**Exercise instructions:** Don't include pictures. Quote the lines below from the first through the line that contains "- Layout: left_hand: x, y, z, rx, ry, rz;".

**Data section:**

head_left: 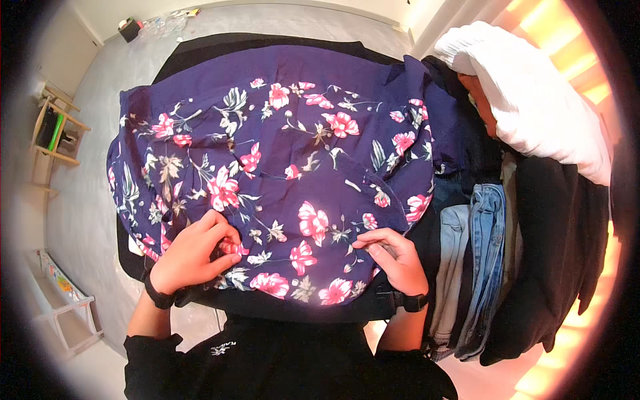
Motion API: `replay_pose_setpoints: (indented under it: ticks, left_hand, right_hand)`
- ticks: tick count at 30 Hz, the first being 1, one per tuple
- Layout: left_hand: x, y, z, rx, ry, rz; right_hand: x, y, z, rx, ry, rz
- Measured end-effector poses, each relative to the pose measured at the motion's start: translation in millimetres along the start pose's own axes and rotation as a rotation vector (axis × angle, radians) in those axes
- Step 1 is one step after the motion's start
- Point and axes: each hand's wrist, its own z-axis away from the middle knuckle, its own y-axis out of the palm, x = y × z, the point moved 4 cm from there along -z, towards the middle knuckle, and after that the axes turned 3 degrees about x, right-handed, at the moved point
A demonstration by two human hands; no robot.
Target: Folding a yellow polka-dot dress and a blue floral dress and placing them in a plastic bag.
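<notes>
The left hand pinches and the right hand touches, grip unclear, a navy floral garment spreading far beyond both, longest left to right.

The floral garment looks smooth matt cloth, the jeans rougher denim.

My left hand curls its fingertips out of sight against the floral cloth, so I cannot tell whether they pinch it. That cloth hides most of the black fabric beneath. My black shirt runs off the lower edge. The white bundle partly covers something reddish-brown; the far clutter is too small to identify.
</notes>
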Motion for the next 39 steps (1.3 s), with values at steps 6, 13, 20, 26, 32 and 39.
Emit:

**Your response:**
head_left: 
Motion API: `replay_pose_setpoints: (indented under it: ticks, left_hand, right_hand)`
- ticks: tick count at 30 Hz, the first being 1, one per tuple
- Layout: left_hand: x, y, z, rx, ry, rz; right_hand: x, y, z, rx, ry, rz

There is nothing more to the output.